Il paese del Quarto Stato, Volpedo, si trova ad una settantina di chilometri a sud di Milano, nell’alessandrino. A sua volta, De Marchi fa nascere Demetrio poco fuori Milano, in una cascina situata in direzione sud-est, verso Lodi. Siamo di fronte a due personaggi, il lavoratore del quadro e il protagonista del romanzo, dall’estrazione sociale molto simile. Per Pellizza come per De Marchi, gli orecchini maschili, benché ormai avviati al declino, erano oggetti ancora riconoscibili, e potevano quindi essere disseminati, come indizi qualificanti, all’interno di una descrizione più ampia.
L’ultima tappa di questo percorso ci porta nell’Italia del boom economico, negli anni sessanta del ‘900. In quell’Italia, sempre più operaia e impiegatizia e sempre meno contadina, gli orecchini maschili sono ormai un lontano ricordo, una curiosità folkloristica. È l’Italia in cui le famiglie si riuniscono davanti alla televisione, per guardare la trasposizione a puntate di romanzi famosi come Il mulino del Po, I miserabili, I fratelli Karamazov. Allo stesso regista di questi tre classici, Sandro Bolchi (1924-2005), si deve anche la riduzione televisiva del Demetrio Pianelli. Lo sceneggiato, trasmesso in quattro puntate nel 1963, vede nei panni del protagonista l’attore Paolo Stoppa. Il Demetrio impersonato da Stoppa è impressionante per l’esattezza con cui incarna la fisionomia letteraria tratteggiata da De Marchi. Unica differenza (ma solo chi conosce il romanzo può notarla), la mancanza degli orecchini.
Potremmo interrogarci sulle ragioni di questa scelta da parte del bravissimo Sandro Bolchi e dei suoi collaboratori. Tra l’altro, Bolchi era originario della città di Voghera, proprio nel cuore della pianura in cui si radicano sia il romanzo di De Marchi, sia il dipinto di Pellizza, e non poteva non conoscere egli stesso quella vecchia tradizione contadina. Evidentemente, gli orecchini maschili erano ormai una bizzarria che l’Italia del secondo dopoguerra aveva cancellato dai ricordi. Di più, essi avrebbero potuto avere sul pubblico televisivo un effetto controproducente, generando non immedesimazione ma perplessità, e proprio intorno al personaggio-chiave dello sceneggiato.

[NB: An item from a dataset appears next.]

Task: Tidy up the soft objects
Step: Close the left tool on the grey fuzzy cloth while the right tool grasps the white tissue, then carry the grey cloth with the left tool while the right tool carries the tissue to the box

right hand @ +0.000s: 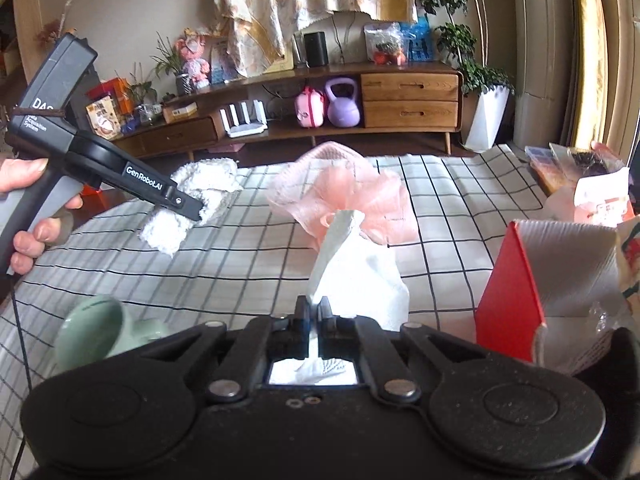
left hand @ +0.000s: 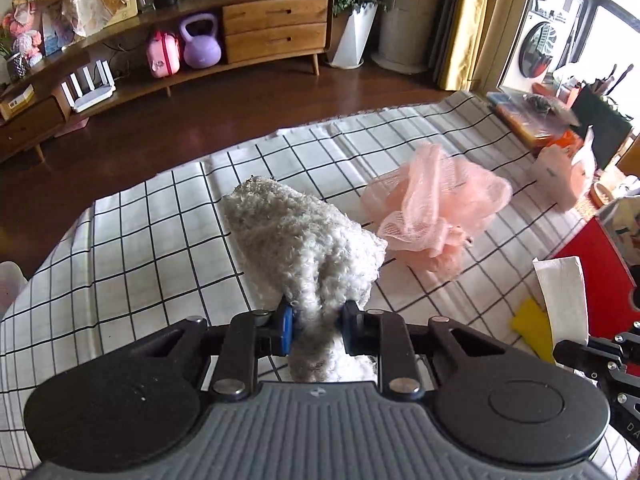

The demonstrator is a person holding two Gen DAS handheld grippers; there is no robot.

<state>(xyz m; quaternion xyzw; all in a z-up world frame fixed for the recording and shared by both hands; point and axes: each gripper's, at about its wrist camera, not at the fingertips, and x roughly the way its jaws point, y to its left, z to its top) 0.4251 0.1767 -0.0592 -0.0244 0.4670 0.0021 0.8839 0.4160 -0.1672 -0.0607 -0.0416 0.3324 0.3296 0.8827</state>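
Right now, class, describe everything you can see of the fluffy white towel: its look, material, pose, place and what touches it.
The white towel looks like thick, looped terry cloth, off-white with faint greyish specks. It is bunched or folded into a thick bundle, not spread flat. The left gripper is shut on its near end; in the right wrist view it hangs lifted off the checked tablecloth. The pink mesh pouf lies beside it, apart.

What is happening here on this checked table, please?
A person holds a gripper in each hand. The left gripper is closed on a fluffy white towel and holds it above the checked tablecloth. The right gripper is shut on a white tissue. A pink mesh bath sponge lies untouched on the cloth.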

Col senno di poi, la scelta di Bolchi appare dunque logica e sensata: più che un’omissione, una licenza poetica. Cosa significassero gli orecchini di Demetrio Pianelli, il romanzo lo spiegava in due parole. Coi telespettatori, sarebbe stato impossibile fare altrettanto.
〈1〉 Chi scrive ha già segnalato e commentato questo dettaglio in un testo pubblicato una ventina d’anni fa. Vedi E.M. Davoli, Quarto Stato. La scena, i personaggi, il dramma, Edo Edizioni Oltrepò, Voghera 1999, pp. 46-47. 〈2〉 E. De Marchi, Demetrio Pianelli, De Agostini, Novara 1984, p. 86. In alto: Giuseppe Pellizza da Volpedo, Quarto Stato, 1898-1901, olio su tela, cm. 293 x 545, Milano, Museo del Novecento. Sotto: Michelangelo Buonarroti, Aminadab, 1511-12, affresco, Città del Vaticano, Cappella Sistina.